向かいのちなみが私のデスクへ、イチゴ飴を投げて寄こした。
「花さん、体調悪いですか。顔色悪いですよ」
「え、そう?」
言われて初めて自分の顔色が悪いのか、と気づく。
「雨に打たれて風邪ひきましたか」
「熱っぽくないから、大丈夫だと思うけど」
ちなみに聞かれて、体調に変化がない私は首を傾げた。

雨でびしょ濡れのランチバッグ。事務所で中身を確認したら、おにぎりは形が崩れて中身のしば漬けが見えている。
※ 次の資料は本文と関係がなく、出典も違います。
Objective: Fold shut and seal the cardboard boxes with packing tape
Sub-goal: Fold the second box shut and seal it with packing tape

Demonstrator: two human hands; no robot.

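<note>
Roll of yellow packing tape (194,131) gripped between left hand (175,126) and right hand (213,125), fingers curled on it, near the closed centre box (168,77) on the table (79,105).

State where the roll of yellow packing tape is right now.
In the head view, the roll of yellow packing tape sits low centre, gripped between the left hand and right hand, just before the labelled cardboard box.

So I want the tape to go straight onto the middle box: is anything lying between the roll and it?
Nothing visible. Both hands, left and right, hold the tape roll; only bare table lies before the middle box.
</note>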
右京蒼士にお裾分けの唐揚げは雨に打たれて食べられない。私のお弁当箱は地面に落とした時に打ちどころが悪かったのか、五センチほどの亀裂が見つかった。中身も片寄ってご飯とおかずが完全に混ざり合ってしまっていた。

私のお昼は壊滅的になった。

社食にするしかないのか。

確か社内食堂は、先に食券自販機で券を買ってからトレイを持って厨房の前に並ぶ。セルフで料理を受け取っていくシステムのはず。
数年前に一度、社食で日替わり定食を食べたことがあった。その日はアジフライ定食で、揚げたてのサクサクのアジフライが美味しかったことを覚えている。

周りから陰口を叩かれている今、社食でお昼を食べる気にはなれない。

──やはり、昼食を抜くか。

食堂で視線を感じながら食事をするくらいなら、二階の自販機で缶のコーンスープを飲んでいる方がいくらかマシだ。